Я стоял рядом с постелью этого подыхающего врага, и все внутри у меня дрожало от ненависти. Ленин, Ильич — имя, самое святое для меня и окружавших меня людей. Но что я мог ответить? Ударить умирающего? Плюнуть?
Я не сделал ни того, ни другого. До боли стиснув кулаки и зубы, пошел к двери.
На террасе постоял, успокаиваясь. Море неслышно плескалось под кручей, белые домики на Корабельной белели, как куски рафинада. В бухту входил небольшой черный пароходик, кажется, мирный тральщик. Еще утром, в порту, я слышал разговор о немецких минах — то и дело они встречались у наших берегов.
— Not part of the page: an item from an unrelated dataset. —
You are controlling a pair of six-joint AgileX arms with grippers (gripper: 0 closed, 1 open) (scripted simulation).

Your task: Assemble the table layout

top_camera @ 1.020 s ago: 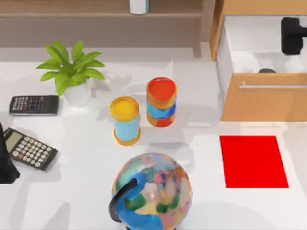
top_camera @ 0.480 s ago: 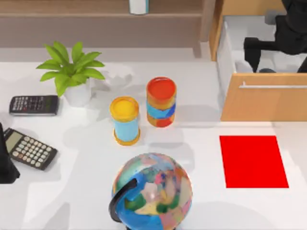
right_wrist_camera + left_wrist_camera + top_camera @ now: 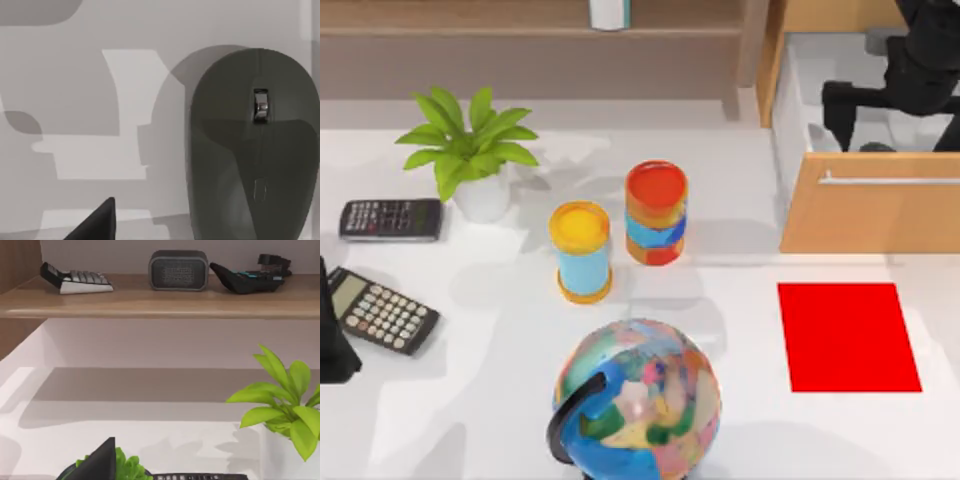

Снизу, робко посматривая на меня, поднималась Оля, на лбу у нее прорезались тоненькие морщинки, делая ее похожей на маленькую старушку.
2
Антанта — империалистический союз Англии, Франции и царской России.
3
Черный барон — так называли в народе бывшего царского генерала барона Врангеля.
4
Мамонтов, Улагай, Черепов, Краснов — царские генералы, лютые враги революции и советской власти.